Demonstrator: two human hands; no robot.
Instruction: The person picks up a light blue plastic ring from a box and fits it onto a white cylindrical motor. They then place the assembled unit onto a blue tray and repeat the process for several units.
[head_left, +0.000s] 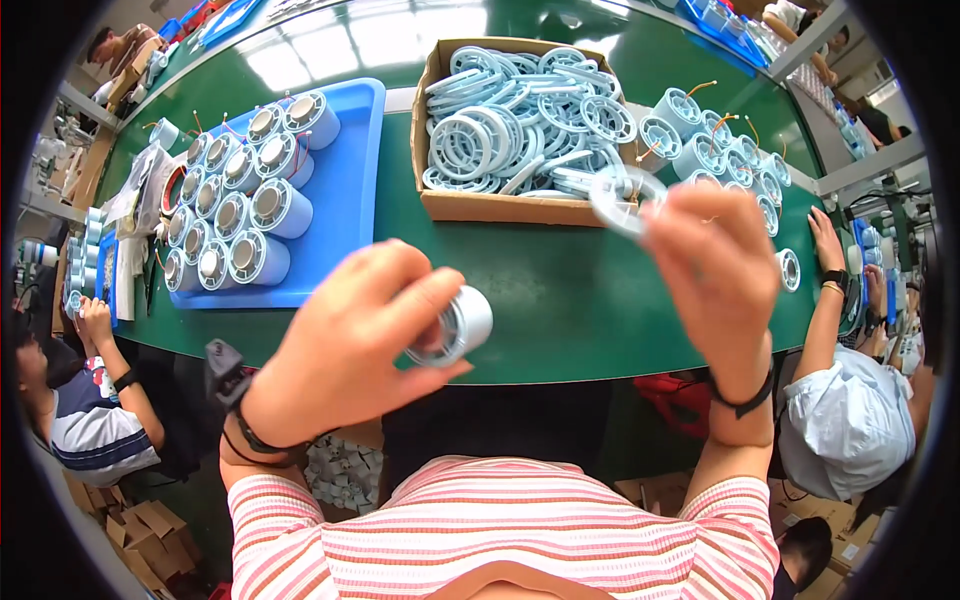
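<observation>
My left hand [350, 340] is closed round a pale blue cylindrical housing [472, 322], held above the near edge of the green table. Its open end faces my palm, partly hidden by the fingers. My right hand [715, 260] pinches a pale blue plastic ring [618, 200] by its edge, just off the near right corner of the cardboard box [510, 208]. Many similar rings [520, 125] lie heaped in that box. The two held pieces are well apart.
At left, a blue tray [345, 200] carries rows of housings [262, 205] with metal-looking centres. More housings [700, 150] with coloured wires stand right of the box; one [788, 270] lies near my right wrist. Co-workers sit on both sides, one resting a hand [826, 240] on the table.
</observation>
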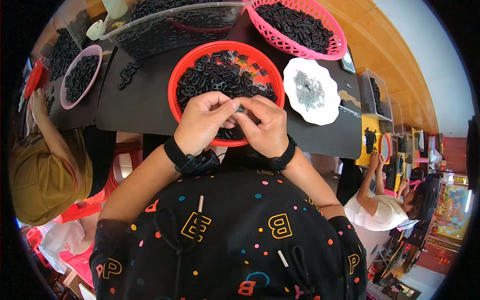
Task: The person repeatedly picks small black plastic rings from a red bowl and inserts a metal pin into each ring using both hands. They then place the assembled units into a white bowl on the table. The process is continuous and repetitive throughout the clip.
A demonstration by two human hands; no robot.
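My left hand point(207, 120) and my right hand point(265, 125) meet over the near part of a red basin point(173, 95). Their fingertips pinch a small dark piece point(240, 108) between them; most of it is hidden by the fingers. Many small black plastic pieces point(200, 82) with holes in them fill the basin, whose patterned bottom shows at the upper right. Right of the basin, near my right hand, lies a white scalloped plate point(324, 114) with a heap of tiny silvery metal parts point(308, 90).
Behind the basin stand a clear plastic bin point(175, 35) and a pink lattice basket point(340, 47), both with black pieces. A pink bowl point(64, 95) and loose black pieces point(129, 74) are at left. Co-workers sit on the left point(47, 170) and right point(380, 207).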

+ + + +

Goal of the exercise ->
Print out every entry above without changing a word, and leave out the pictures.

Exercise answer ->
Demonstrator: two human hands; no robot.
Instruction: The person picks up a light blue plastic ring from a box and fits it onto a white cylindrical motor. They then place the assembled unit onto a blue tray and repeat the process for several units.
[head_left, +0.000s] 
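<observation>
My left hand [350, 340] is closed round a pale blue cylindrical housing [472, 322], held above the near edge of the green table. Its open end faces my palm, partly hidden by the fingers. My right hand [715, 260] pinches a pale blue plastic ring [618, 200] by its edge, just off the near right corner of the cardboard box [510, 208]. Many similar rings [520, 125] lie heaped in that box. The two held pieces are well apart.
At left, a blue tray [345, 200] carries rows of housings [262, 205] with metal-looking centres. More housings [700, 150] with coloured wires stand right of the box; one [788, 270] lies near my right wrist. Co-workers sit on both sides, one resting a hand [826, 240] on the table.
</observation>
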Task: The person repeatedly picks small black plastic rings from a red bowl and inserts a metal pin into each ring using both hands. They then place the assembled units into a white bowl on the table. The process is continuous and repetitive throughout the clip.
A demonstration by two human hands; no robot.
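My left hand point(207, 120) and my right hand point(265, 125) meet over the near part of a red basin point(173, 95). Their fingertips pinch a small dark piece point(240, 108) between them; most of it is hidden by the fingers. Many small black plastic pieces point(200, 82) with holes in them fill the basin, whose patterned bottom shows at the upper right. Right of the basin, near my right hand, lies a white scalloped plate point(324, 114) with a heap of tiny silvery metal parts point(308, 90).
Behind the basin stand a clear plastic bin point(175, 35) and a pink lattice basket point(340, 47), both with black pieces. A pink bowl point(64, 95) and loose black pieces point(129, 74) are at left. Co-workers sit on the left point(47, 170) and right point(380, 207).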

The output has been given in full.